NAT stops working when Load balancing is enabled

Taking care of your Linux box.
Post Reply
sevensins
Havaldaar
Posts: 117
Joined: Tue Apr 13, 2004 1:45 pm
Location: PAKISTAN
Contact:

NAT stops working when Load balancing is enabled

Post by sevensins »

Hi!,

I am using the routing multiple upstream providers solution available on internet using iproute and gwping script.
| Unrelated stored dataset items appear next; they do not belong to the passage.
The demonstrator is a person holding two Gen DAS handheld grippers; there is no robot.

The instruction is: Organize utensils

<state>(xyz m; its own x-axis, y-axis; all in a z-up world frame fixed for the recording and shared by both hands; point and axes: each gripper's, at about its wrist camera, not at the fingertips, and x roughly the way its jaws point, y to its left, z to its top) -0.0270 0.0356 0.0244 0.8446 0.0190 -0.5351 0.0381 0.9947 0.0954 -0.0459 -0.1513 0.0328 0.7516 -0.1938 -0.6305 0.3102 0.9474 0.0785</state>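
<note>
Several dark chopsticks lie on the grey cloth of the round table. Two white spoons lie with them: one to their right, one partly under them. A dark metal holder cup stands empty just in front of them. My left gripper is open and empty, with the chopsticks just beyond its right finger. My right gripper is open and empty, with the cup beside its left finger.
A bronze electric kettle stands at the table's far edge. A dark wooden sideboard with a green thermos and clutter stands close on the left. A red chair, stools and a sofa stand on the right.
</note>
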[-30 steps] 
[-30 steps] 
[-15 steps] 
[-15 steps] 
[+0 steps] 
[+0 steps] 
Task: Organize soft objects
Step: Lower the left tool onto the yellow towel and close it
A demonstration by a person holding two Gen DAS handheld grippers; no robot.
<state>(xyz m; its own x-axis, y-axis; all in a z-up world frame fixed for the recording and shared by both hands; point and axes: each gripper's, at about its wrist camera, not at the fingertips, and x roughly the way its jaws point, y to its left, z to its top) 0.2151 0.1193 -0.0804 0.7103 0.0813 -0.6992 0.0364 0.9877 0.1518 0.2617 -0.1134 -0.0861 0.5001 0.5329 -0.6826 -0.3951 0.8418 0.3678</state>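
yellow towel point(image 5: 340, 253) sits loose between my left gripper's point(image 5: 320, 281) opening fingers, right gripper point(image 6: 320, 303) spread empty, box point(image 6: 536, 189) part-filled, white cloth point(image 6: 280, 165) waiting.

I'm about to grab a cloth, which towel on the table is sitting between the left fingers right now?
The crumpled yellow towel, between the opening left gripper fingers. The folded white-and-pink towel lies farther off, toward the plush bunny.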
It works great but the problem I am facing is;

Code: Select all

ip route add 192.168.15.0/24 dev eth1 src 192.168.15.2 table ptcl
ip route add default via 192.168.15.1 table ptcl
ip route add 192.168.16.0/24 dev eth2 src 192.168.16.2 table nayatel
ip route add default via 192.168.16.1 table nayatel
ip rule add from 192.168.15.2 table ptcl
ip rule add from 192.168.16.2 table nayatel
ip route add default equalize scope global nexthop via 192.168.15.1 dev eth1 weight 1 nexthop via 192.168.16.1 dev eth2 weight 4
/sbin/route add default gw 192.168.15.1 eth1
/sbin/route add default gw 192.168.16.1 eth2

echo -e ".........................."
echo -e "GW sensors"
echo -e ".........................."
#nohup /usr/sbin/gwping &

Code: Select all

 1# cat /usr/sbin/gwping
#!/bin/bash
#Copyright Angsuman Chakraborty, Taragana. Permission is granted for personal, non-commercial use.
#The script may not be re-distributed in any form without written permission from Angsuman Chakraborty ( angsuman@taragana.com ).
#The script may be modified for personal use.
#THIS SOFTWARE IS PROVIDED ``AS IS'' AND WITHOUT ANY EXPRESS OR IMPLIED WARRANTIES, INCLUDING, WITHOUT LIMITATION, THE IMPLIED WARRANTIES OF MERCHANTIBILITY AND FITNESS FOR A PARTICULAR PURPOSE. THE AUTHOR ACCEPTS NO RESPONSIBILITY IN ANY CONCEIVABLE MANNER.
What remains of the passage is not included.